Restate all of the data below word for word.

----- DATA SECTION -----

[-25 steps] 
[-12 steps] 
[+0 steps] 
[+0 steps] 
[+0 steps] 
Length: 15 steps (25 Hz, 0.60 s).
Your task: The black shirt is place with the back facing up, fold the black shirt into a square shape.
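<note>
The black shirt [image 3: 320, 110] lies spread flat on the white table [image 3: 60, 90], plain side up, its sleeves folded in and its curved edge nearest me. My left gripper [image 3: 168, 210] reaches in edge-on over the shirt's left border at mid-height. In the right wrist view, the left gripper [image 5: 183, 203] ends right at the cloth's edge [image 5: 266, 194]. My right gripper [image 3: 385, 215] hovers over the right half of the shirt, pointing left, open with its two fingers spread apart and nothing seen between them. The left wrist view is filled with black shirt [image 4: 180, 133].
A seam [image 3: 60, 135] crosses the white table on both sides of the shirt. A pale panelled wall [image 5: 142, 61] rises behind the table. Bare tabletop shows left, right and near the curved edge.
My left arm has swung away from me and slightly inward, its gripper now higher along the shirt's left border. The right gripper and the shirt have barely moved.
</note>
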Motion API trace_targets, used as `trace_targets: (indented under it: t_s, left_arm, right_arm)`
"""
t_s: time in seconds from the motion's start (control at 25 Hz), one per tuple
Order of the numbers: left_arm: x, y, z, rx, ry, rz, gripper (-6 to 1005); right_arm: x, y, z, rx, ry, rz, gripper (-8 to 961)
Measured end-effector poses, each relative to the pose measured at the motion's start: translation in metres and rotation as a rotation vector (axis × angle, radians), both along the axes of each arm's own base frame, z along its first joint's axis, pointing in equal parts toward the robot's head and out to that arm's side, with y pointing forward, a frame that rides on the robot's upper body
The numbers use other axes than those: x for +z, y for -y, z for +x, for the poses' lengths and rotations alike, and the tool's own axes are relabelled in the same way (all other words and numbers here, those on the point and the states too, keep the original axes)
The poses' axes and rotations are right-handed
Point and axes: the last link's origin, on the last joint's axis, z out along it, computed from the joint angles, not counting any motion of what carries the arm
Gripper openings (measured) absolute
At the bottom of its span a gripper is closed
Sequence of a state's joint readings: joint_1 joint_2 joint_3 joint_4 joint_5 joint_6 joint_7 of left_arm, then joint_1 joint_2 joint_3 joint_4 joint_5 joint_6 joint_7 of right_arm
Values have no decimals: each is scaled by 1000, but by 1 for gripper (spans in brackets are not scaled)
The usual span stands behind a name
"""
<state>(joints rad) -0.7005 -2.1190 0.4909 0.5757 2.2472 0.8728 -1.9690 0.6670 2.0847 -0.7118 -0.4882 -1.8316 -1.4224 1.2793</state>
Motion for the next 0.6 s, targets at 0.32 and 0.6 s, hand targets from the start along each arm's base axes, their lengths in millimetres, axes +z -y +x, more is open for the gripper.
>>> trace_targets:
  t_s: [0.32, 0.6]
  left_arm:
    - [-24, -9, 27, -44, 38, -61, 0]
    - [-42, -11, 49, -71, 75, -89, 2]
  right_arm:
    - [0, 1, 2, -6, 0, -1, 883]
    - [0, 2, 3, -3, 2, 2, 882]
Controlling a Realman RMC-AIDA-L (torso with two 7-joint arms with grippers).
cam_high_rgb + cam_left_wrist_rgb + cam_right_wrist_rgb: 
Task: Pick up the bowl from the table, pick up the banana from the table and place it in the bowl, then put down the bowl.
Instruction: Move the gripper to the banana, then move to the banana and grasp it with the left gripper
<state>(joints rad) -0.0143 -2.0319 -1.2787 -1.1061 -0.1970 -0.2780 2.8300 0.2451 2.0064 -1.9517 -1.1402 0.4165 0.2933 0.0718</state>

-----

REPLY TO THE TASK
[-25 steps] 
[-12 steps] 
[+0 steps] 
[+0 steps] 
[+0 steps] 
Length: 15 steps (25 Hz, 0.60 s).
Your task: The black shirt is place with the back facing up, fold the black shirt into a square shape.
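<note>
The black shirt [image 3: 320, 110] lies spread flat on the white table [image 3: 60, 90], plain side up, its sleeves folded in and its curved edge nearest me. My left gripper [image 3: 168, 210] reaches in edge-on over the shirt's left border at mid-height. In the right wrist view, the left gripper [image 5: 183, 203] ends right at the cloth's edge [image 5: 266, 194]. My right gripper [image 3: 385, 215] hovers over the right half of the shirt, pointing left, open with its two fingers spread apart and nothing seen between them. The left wrist view is filled with black shirt [image 4: 180, 133].
A seam [image 3: 60, 135] crosses the white table on both sides of the shirt. A pale panelled wall [image 5: 142, 61] rises behind the table. Bare tabletop shows left, right and near the curved edge.
My left arm has swung away from me and slightly inward, its gripper now higher along the shirt's left border. The right gripper and the shirt have barely moved.
</note>
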Motion API trace_targets, used as `trace_targets: (indented under it: t_s, left_arm, right_arm)`
"""
t_s: time in seconds from the motion's start (control at 25 Hz), one per tuple
Order of the numbers: left_arm: x, y, z, rx, ry, rz, gripper (-6 to 1005); right_arm: x, y, z, rx, ry, rz, gripper (-8 to 961)
Measured end-effector poses, each relative to the pose measured at the motion's start: translation in metres and rotation as a rotation vector (axis × angle, radians), both along the axes of each arm's own base frame, z along its first joint's axis, pointing in equal parts toward the robot's head and out to that arm's side, with y pointing forward, a frame that rides on the robot's upper body
The numbers use other axes than those: x for +z, y for -y, z for +x, for the poses' lengths and rotations alike, and the tool's own axes are relabelled in the same way (all other words and numbers here, those on the point and the states too, keep the original axes)
The poses' axes and rotations are right-handed
Point and axes: the last link's origin, on the last joint's axis, z out along it, computed from the joint angles, not counting any motion of what carries the arm
Gripper openings (measured) absolute
At the bottom of its span a gripper is closed
Sequence of a state's joint readings: joint_1 joint_2 joint_3 joint_4 joint_5 joint_6 joint_7 of left_arm, then joint_1 joint_2 joint_3 joint_4 joint_5 joint_6 joint_7 of right_arm
Values have no decimals: each is scaled by 1000, but by 1 for gripper (spans in brackets are not scaled)
The usual span stands behind a name
"""
<state>(joints rad) -0.7005 -2.1190 0.4909 0.5757 2.2472 0.8728 -1.9690 0.6670 2.0847 -0.7118 -0.4882 -1.8316 -1.4224 1.2793</state>
Motion for the next 0.6 s, targets at 0.32 and 0.6 s, hand targets from the start along each arm's base axes, their lengths in millimetres, axes +z -y +x, more is open for the gripper.
>>> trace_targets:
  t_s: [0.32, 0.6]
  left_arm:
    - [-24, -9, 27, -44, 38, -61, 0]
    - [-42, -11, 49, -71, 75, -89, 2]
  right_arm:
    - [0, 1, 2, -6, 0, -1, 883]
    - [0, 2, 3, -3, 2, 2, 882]
Controlling a Realman RMC-AIDA-L (torso with two 7-joint arms with grippers).
cam_high_rgb + cam_left_wrist_rgb + cam_right_wrist_rgb: 
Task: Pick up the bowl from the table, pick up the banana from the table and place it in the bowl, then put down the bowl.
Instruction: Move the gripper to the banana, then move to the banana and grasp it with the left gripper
<state>(joints rad) -0.0143 -2.0319 -1.2787 -1.1061 -0.1970 -0.2780 2.8300 0.2451 2.0064 -1.9517 -1.1402 0.4165 0.2933 0.0718</state>

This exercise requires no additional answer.